Eu estou pouco me lixando para os valores subjetivos de cada ministro. Isso é coisa de sua consciência, de quando põe a cabeça do travesseiro. Sua vida pregressa, anseios, sonhos, devaneios, não me interessam. Eu quero uma explicação técnica, jurídica.
Se é possível dizer na praça, em nome da liberdade de expressão, “Ei, polícia, maconha é uma delícia”, por que não se pode dizer: “Ei, polícia, pedofilia é uma delícia”? Aí grita o imbecil, depois de expelir a fumaça, com o juízo já tomado pelos fumos da idiotia: “Você está comparando o maconheiro a um pedófilo?” Não!!! Não estou!!! Não quero contato nem com um nem com outro, mas não estou.

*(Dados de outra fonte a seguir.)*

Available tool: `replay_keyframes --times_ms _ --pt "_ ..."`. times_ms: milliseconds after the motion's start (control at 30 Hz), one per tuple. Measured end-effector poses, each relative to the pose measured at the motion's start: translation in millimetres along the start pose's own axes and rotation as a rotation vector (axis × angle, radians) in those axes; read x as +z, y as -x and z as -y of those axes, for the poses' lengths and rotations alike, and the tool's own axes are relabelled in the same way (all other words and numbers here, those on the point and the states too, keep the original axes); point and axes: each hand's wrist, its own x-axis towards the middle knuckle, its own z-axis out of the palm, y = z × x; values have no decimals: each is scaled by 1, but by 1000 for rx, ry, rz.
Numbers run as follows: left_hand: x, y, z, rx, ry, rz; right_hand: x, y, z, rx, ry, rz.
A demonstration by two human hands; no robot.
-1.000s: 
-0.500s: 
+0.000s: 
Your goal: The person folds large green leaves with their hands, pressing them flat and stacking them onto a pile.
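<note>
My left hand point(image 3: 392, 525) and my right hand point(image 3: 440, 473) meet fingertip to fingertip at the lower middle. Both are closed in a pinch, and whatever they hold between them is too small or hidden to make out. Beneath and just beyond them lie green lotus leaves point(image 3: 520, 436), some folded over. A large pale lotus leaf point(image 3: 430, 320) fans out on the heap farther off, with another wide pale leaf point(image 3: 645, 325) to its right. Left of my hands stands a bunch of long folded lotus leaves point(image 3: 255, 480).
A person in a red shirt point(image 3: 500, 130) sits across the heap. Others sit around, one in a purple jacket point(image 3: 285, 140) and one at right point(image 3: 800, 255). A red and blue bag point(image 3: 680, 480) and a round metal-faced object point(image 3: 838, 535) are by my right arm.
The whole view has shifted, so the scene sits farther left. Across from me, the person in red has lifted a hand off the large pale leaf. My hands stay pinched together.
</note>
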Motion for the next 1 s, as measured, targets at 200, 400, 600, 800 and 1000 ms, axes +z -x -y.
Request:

Eu estou afirmando que se trata, nos dois casos, de apologia de conduta criminosa. O tribunal está obrigado a dizer por que um pode e por que o outro não. O tribunal está obrigado a dizer qual é a hierarquia dos crimes e quais podem ser objetos de apologia e quais não podem.
E sabem por que o tribunal não o fará? Porque está fora de sua competência; ele teria de passar a legislar. Assim, na impossibilidade de fazê-lo, então atribui a si mesmo poderes discricionários. De hoje em diante, não é mais crime o que o Código Penal define como crime. De hoje em diante, é crime o que o STF define como crime.
Quando “constitucionalizou” a união civil entre homossexuais, contra a letra da Constituição, estava claro que o STF não reconhecia mais limites para a sua atuação. E olhem que eu sou favorável à união civil, já disse aqui. Ocorre que o tribunal é uma corte constitucional, não um guia moral do povo. Ou bem se mudava o artigo da Constituição que define que a união civil é aquela que se dá entre “homem” (com bingolim) e “mulher” (com borboletinha), ou nada feito. O que temos hoje? A Constituição diz uma coisa, e o tribunal, outra. No caso da apologia da maconha, o Código Penal diz uma coisa, e o tribunal, outra. No primeiro caso, o subterfúgio foi afirmar que a restrição afetava o princípio da igualdade, garantido pela própria Constituição; no segundo, foi mudar o sentido da palavra “apologia”. O STF está tão poderoso que revoluciona também a semântica!
“Ah, não vamos responder porque esse Reinaldo é um provocador!”
Errado! Não vão responder porque não há resposta possível.
Errado! Não vão responder porque não há resposta possível.